Edit

RAG chunk enrichment phase

After you break your documents into a collection of chunks, the next step is to enrich each chunk by cleaning it and augmenting it with metadata. Cleaning the chunks enables you to achieve better matches for semantic queries in a vector search. Adding metadata enables you to support searches of the chunks that go beyond semantic searches. Both cleaning and augmenting involve extending the schema for the chunk.

This article discusses various ways to augment your chunks, including some common cleaning operations that you can apply to chunks to improve vector comparisons. It also describes some common metadata fields that you can add to your chunks to augment your search index.

Note

This article focuses on vector-based retrieval-augmented generation (RAG) solutions. Strategies related to graph-based, agentic, tag-augmented generation (TAG), and other RAG solutions aren't in scope.

This article is part of a series. Read the introduction.

The following image shows a code sample of chunks that are enriched with data.
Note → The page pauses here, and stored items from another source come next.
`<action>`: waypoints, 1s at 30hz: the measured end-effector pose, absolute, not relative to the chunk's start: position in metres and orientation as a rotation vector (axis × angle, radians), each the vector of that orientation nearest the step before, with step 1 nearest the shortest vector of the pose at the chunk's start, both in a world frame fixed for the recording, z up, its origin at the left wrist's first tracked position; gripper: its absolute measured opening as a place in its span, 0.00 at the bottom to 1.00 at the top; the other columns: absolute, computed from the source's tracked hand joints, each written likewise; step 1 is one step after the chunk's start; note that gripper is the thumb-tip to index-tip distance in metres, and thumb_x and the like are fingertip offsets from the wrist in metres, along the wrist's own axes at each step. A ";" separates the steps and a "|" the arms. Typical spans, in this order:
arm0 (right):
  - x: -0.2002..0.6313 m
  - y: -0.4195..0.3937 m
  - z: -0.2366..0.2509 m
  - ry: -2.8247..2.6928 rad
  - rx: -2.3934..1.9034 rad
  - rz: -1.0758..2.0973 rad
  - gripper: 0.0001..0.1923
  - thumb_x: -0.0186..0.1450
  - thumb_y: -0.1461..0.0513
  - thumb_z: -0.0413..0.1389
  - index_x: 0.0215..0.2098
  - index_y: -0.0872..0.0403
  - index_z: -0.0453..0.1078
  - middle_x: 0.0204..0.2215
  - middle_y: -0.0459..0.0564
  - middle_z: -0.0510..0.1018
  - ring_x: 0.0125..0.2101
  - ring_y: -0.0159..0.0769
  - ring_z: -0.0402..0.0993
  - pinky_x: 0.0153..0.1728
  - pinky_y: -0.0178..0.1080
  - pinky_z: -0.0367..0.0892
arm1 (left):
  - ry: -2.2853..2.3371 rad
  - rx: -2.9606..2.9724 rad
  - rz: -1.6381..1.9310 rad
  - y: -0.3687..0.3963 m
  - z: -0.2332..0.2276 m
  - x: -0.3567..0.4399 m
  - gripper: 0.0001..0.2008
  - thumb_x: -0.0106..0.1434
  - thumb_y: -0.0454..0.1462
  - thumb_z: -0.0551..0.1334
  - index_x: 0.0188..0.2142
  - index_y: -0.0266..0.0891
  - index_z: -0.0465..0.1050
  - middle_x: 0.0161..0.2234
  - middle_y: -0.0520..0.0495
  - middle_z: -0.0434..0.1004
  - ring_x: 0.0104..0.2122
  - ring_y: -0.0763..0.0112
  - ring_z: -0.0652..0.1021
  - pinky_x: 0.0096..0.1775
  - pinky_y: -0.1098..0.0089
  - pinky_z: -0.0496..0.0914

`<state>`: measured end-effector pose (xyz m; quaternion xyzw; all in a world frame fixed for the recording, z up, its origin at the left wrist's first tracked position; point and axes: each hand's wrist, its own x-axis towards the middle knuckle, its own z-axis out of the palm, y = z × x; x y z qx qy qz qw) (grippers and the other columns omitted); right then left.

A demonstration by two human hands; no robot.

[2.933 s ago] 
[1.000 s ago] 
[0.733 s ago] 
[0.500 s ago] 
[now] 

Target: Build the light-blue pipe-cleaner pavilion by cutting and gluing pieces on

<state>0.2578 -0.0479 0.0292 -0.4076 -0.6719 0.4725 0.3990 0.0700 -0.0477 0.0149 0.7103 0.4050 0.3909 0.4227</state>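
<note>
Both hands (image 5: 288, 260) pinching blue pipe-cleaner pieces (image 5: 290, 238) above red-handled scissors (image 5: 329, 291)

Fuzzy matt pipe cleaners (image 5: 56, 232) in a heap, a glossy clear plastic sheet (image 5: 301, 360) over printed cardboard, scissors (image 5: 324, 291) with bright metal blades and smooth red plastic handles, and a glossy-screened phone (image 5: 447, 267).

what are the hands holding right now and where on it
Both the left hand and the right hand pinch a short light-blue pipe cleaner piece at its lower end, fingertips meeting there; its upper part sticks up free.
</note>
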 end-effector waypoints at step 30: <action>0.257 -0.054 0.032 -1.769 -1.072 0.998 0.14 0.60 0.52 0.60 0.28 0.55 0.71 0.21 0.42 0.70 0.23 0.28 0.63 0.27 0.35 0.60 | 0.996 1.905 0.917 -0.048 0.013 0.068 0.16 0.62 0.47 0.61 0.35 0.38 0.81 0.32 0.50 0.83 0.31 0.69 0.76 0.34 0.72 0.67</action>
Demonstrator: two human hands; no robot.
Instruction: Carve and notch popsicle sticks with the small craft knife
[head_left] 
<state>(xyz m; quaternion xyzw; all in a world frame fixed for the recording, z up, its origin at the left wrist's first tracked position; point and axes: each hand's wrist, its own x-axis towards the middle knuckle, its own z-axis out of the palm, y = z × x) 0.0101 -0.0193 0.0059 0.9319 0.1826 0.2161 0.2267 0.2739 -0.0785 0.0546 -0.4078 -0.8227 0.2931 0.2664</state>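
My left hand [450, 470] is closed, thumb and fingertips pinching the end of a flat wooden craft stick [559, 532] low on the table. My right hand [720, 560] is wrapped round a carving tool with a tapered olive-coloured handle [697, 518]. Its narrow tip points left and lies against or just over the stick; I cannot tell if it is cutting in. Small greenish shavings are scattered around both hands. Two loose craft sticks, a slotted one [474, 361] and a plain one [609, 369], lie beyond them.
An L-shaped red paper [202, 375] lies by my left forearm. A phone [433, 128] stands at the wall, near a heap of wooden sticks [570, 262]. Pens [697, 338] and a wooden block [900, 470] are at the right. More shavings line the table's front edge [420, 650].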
Diagram that shows JSON records.

Clean your data

Cleaning your data helps your workload find the most relevant chunks, typically by vectorizing those chunks and storing them in a vector database. An optimized vector search returns only the rows in the database that have the closest semantic matches to the query. The goal of cleaning the data is to support closeness matches by eliminating potential differences that aren't material to the semantics of the text.

Note

To return the original, uncleaned chunk as the query result, add an extra field to store the cleaned and vectorized data.

Consider the following common cleaning procedures:

  • Implement lowercasing strategies. Lowercasing allows words that are capitalized, such as words at the beginning of a sentence, to match corresponding words within a sentence. Embeddings are typically case-sensitive, so "Cheetah" and "cheetah" result in different vectors for the same logical word. For example, for the embedded query "what is faster, a cheetah or a puma?" the embedding "cheetahs are faster than pumas" is a closer match than "Cheetahs are faster than pumas." Some lowercasing strategies lowercase all words, including proper nouns, and other strategies lowercase only the first words in sentences.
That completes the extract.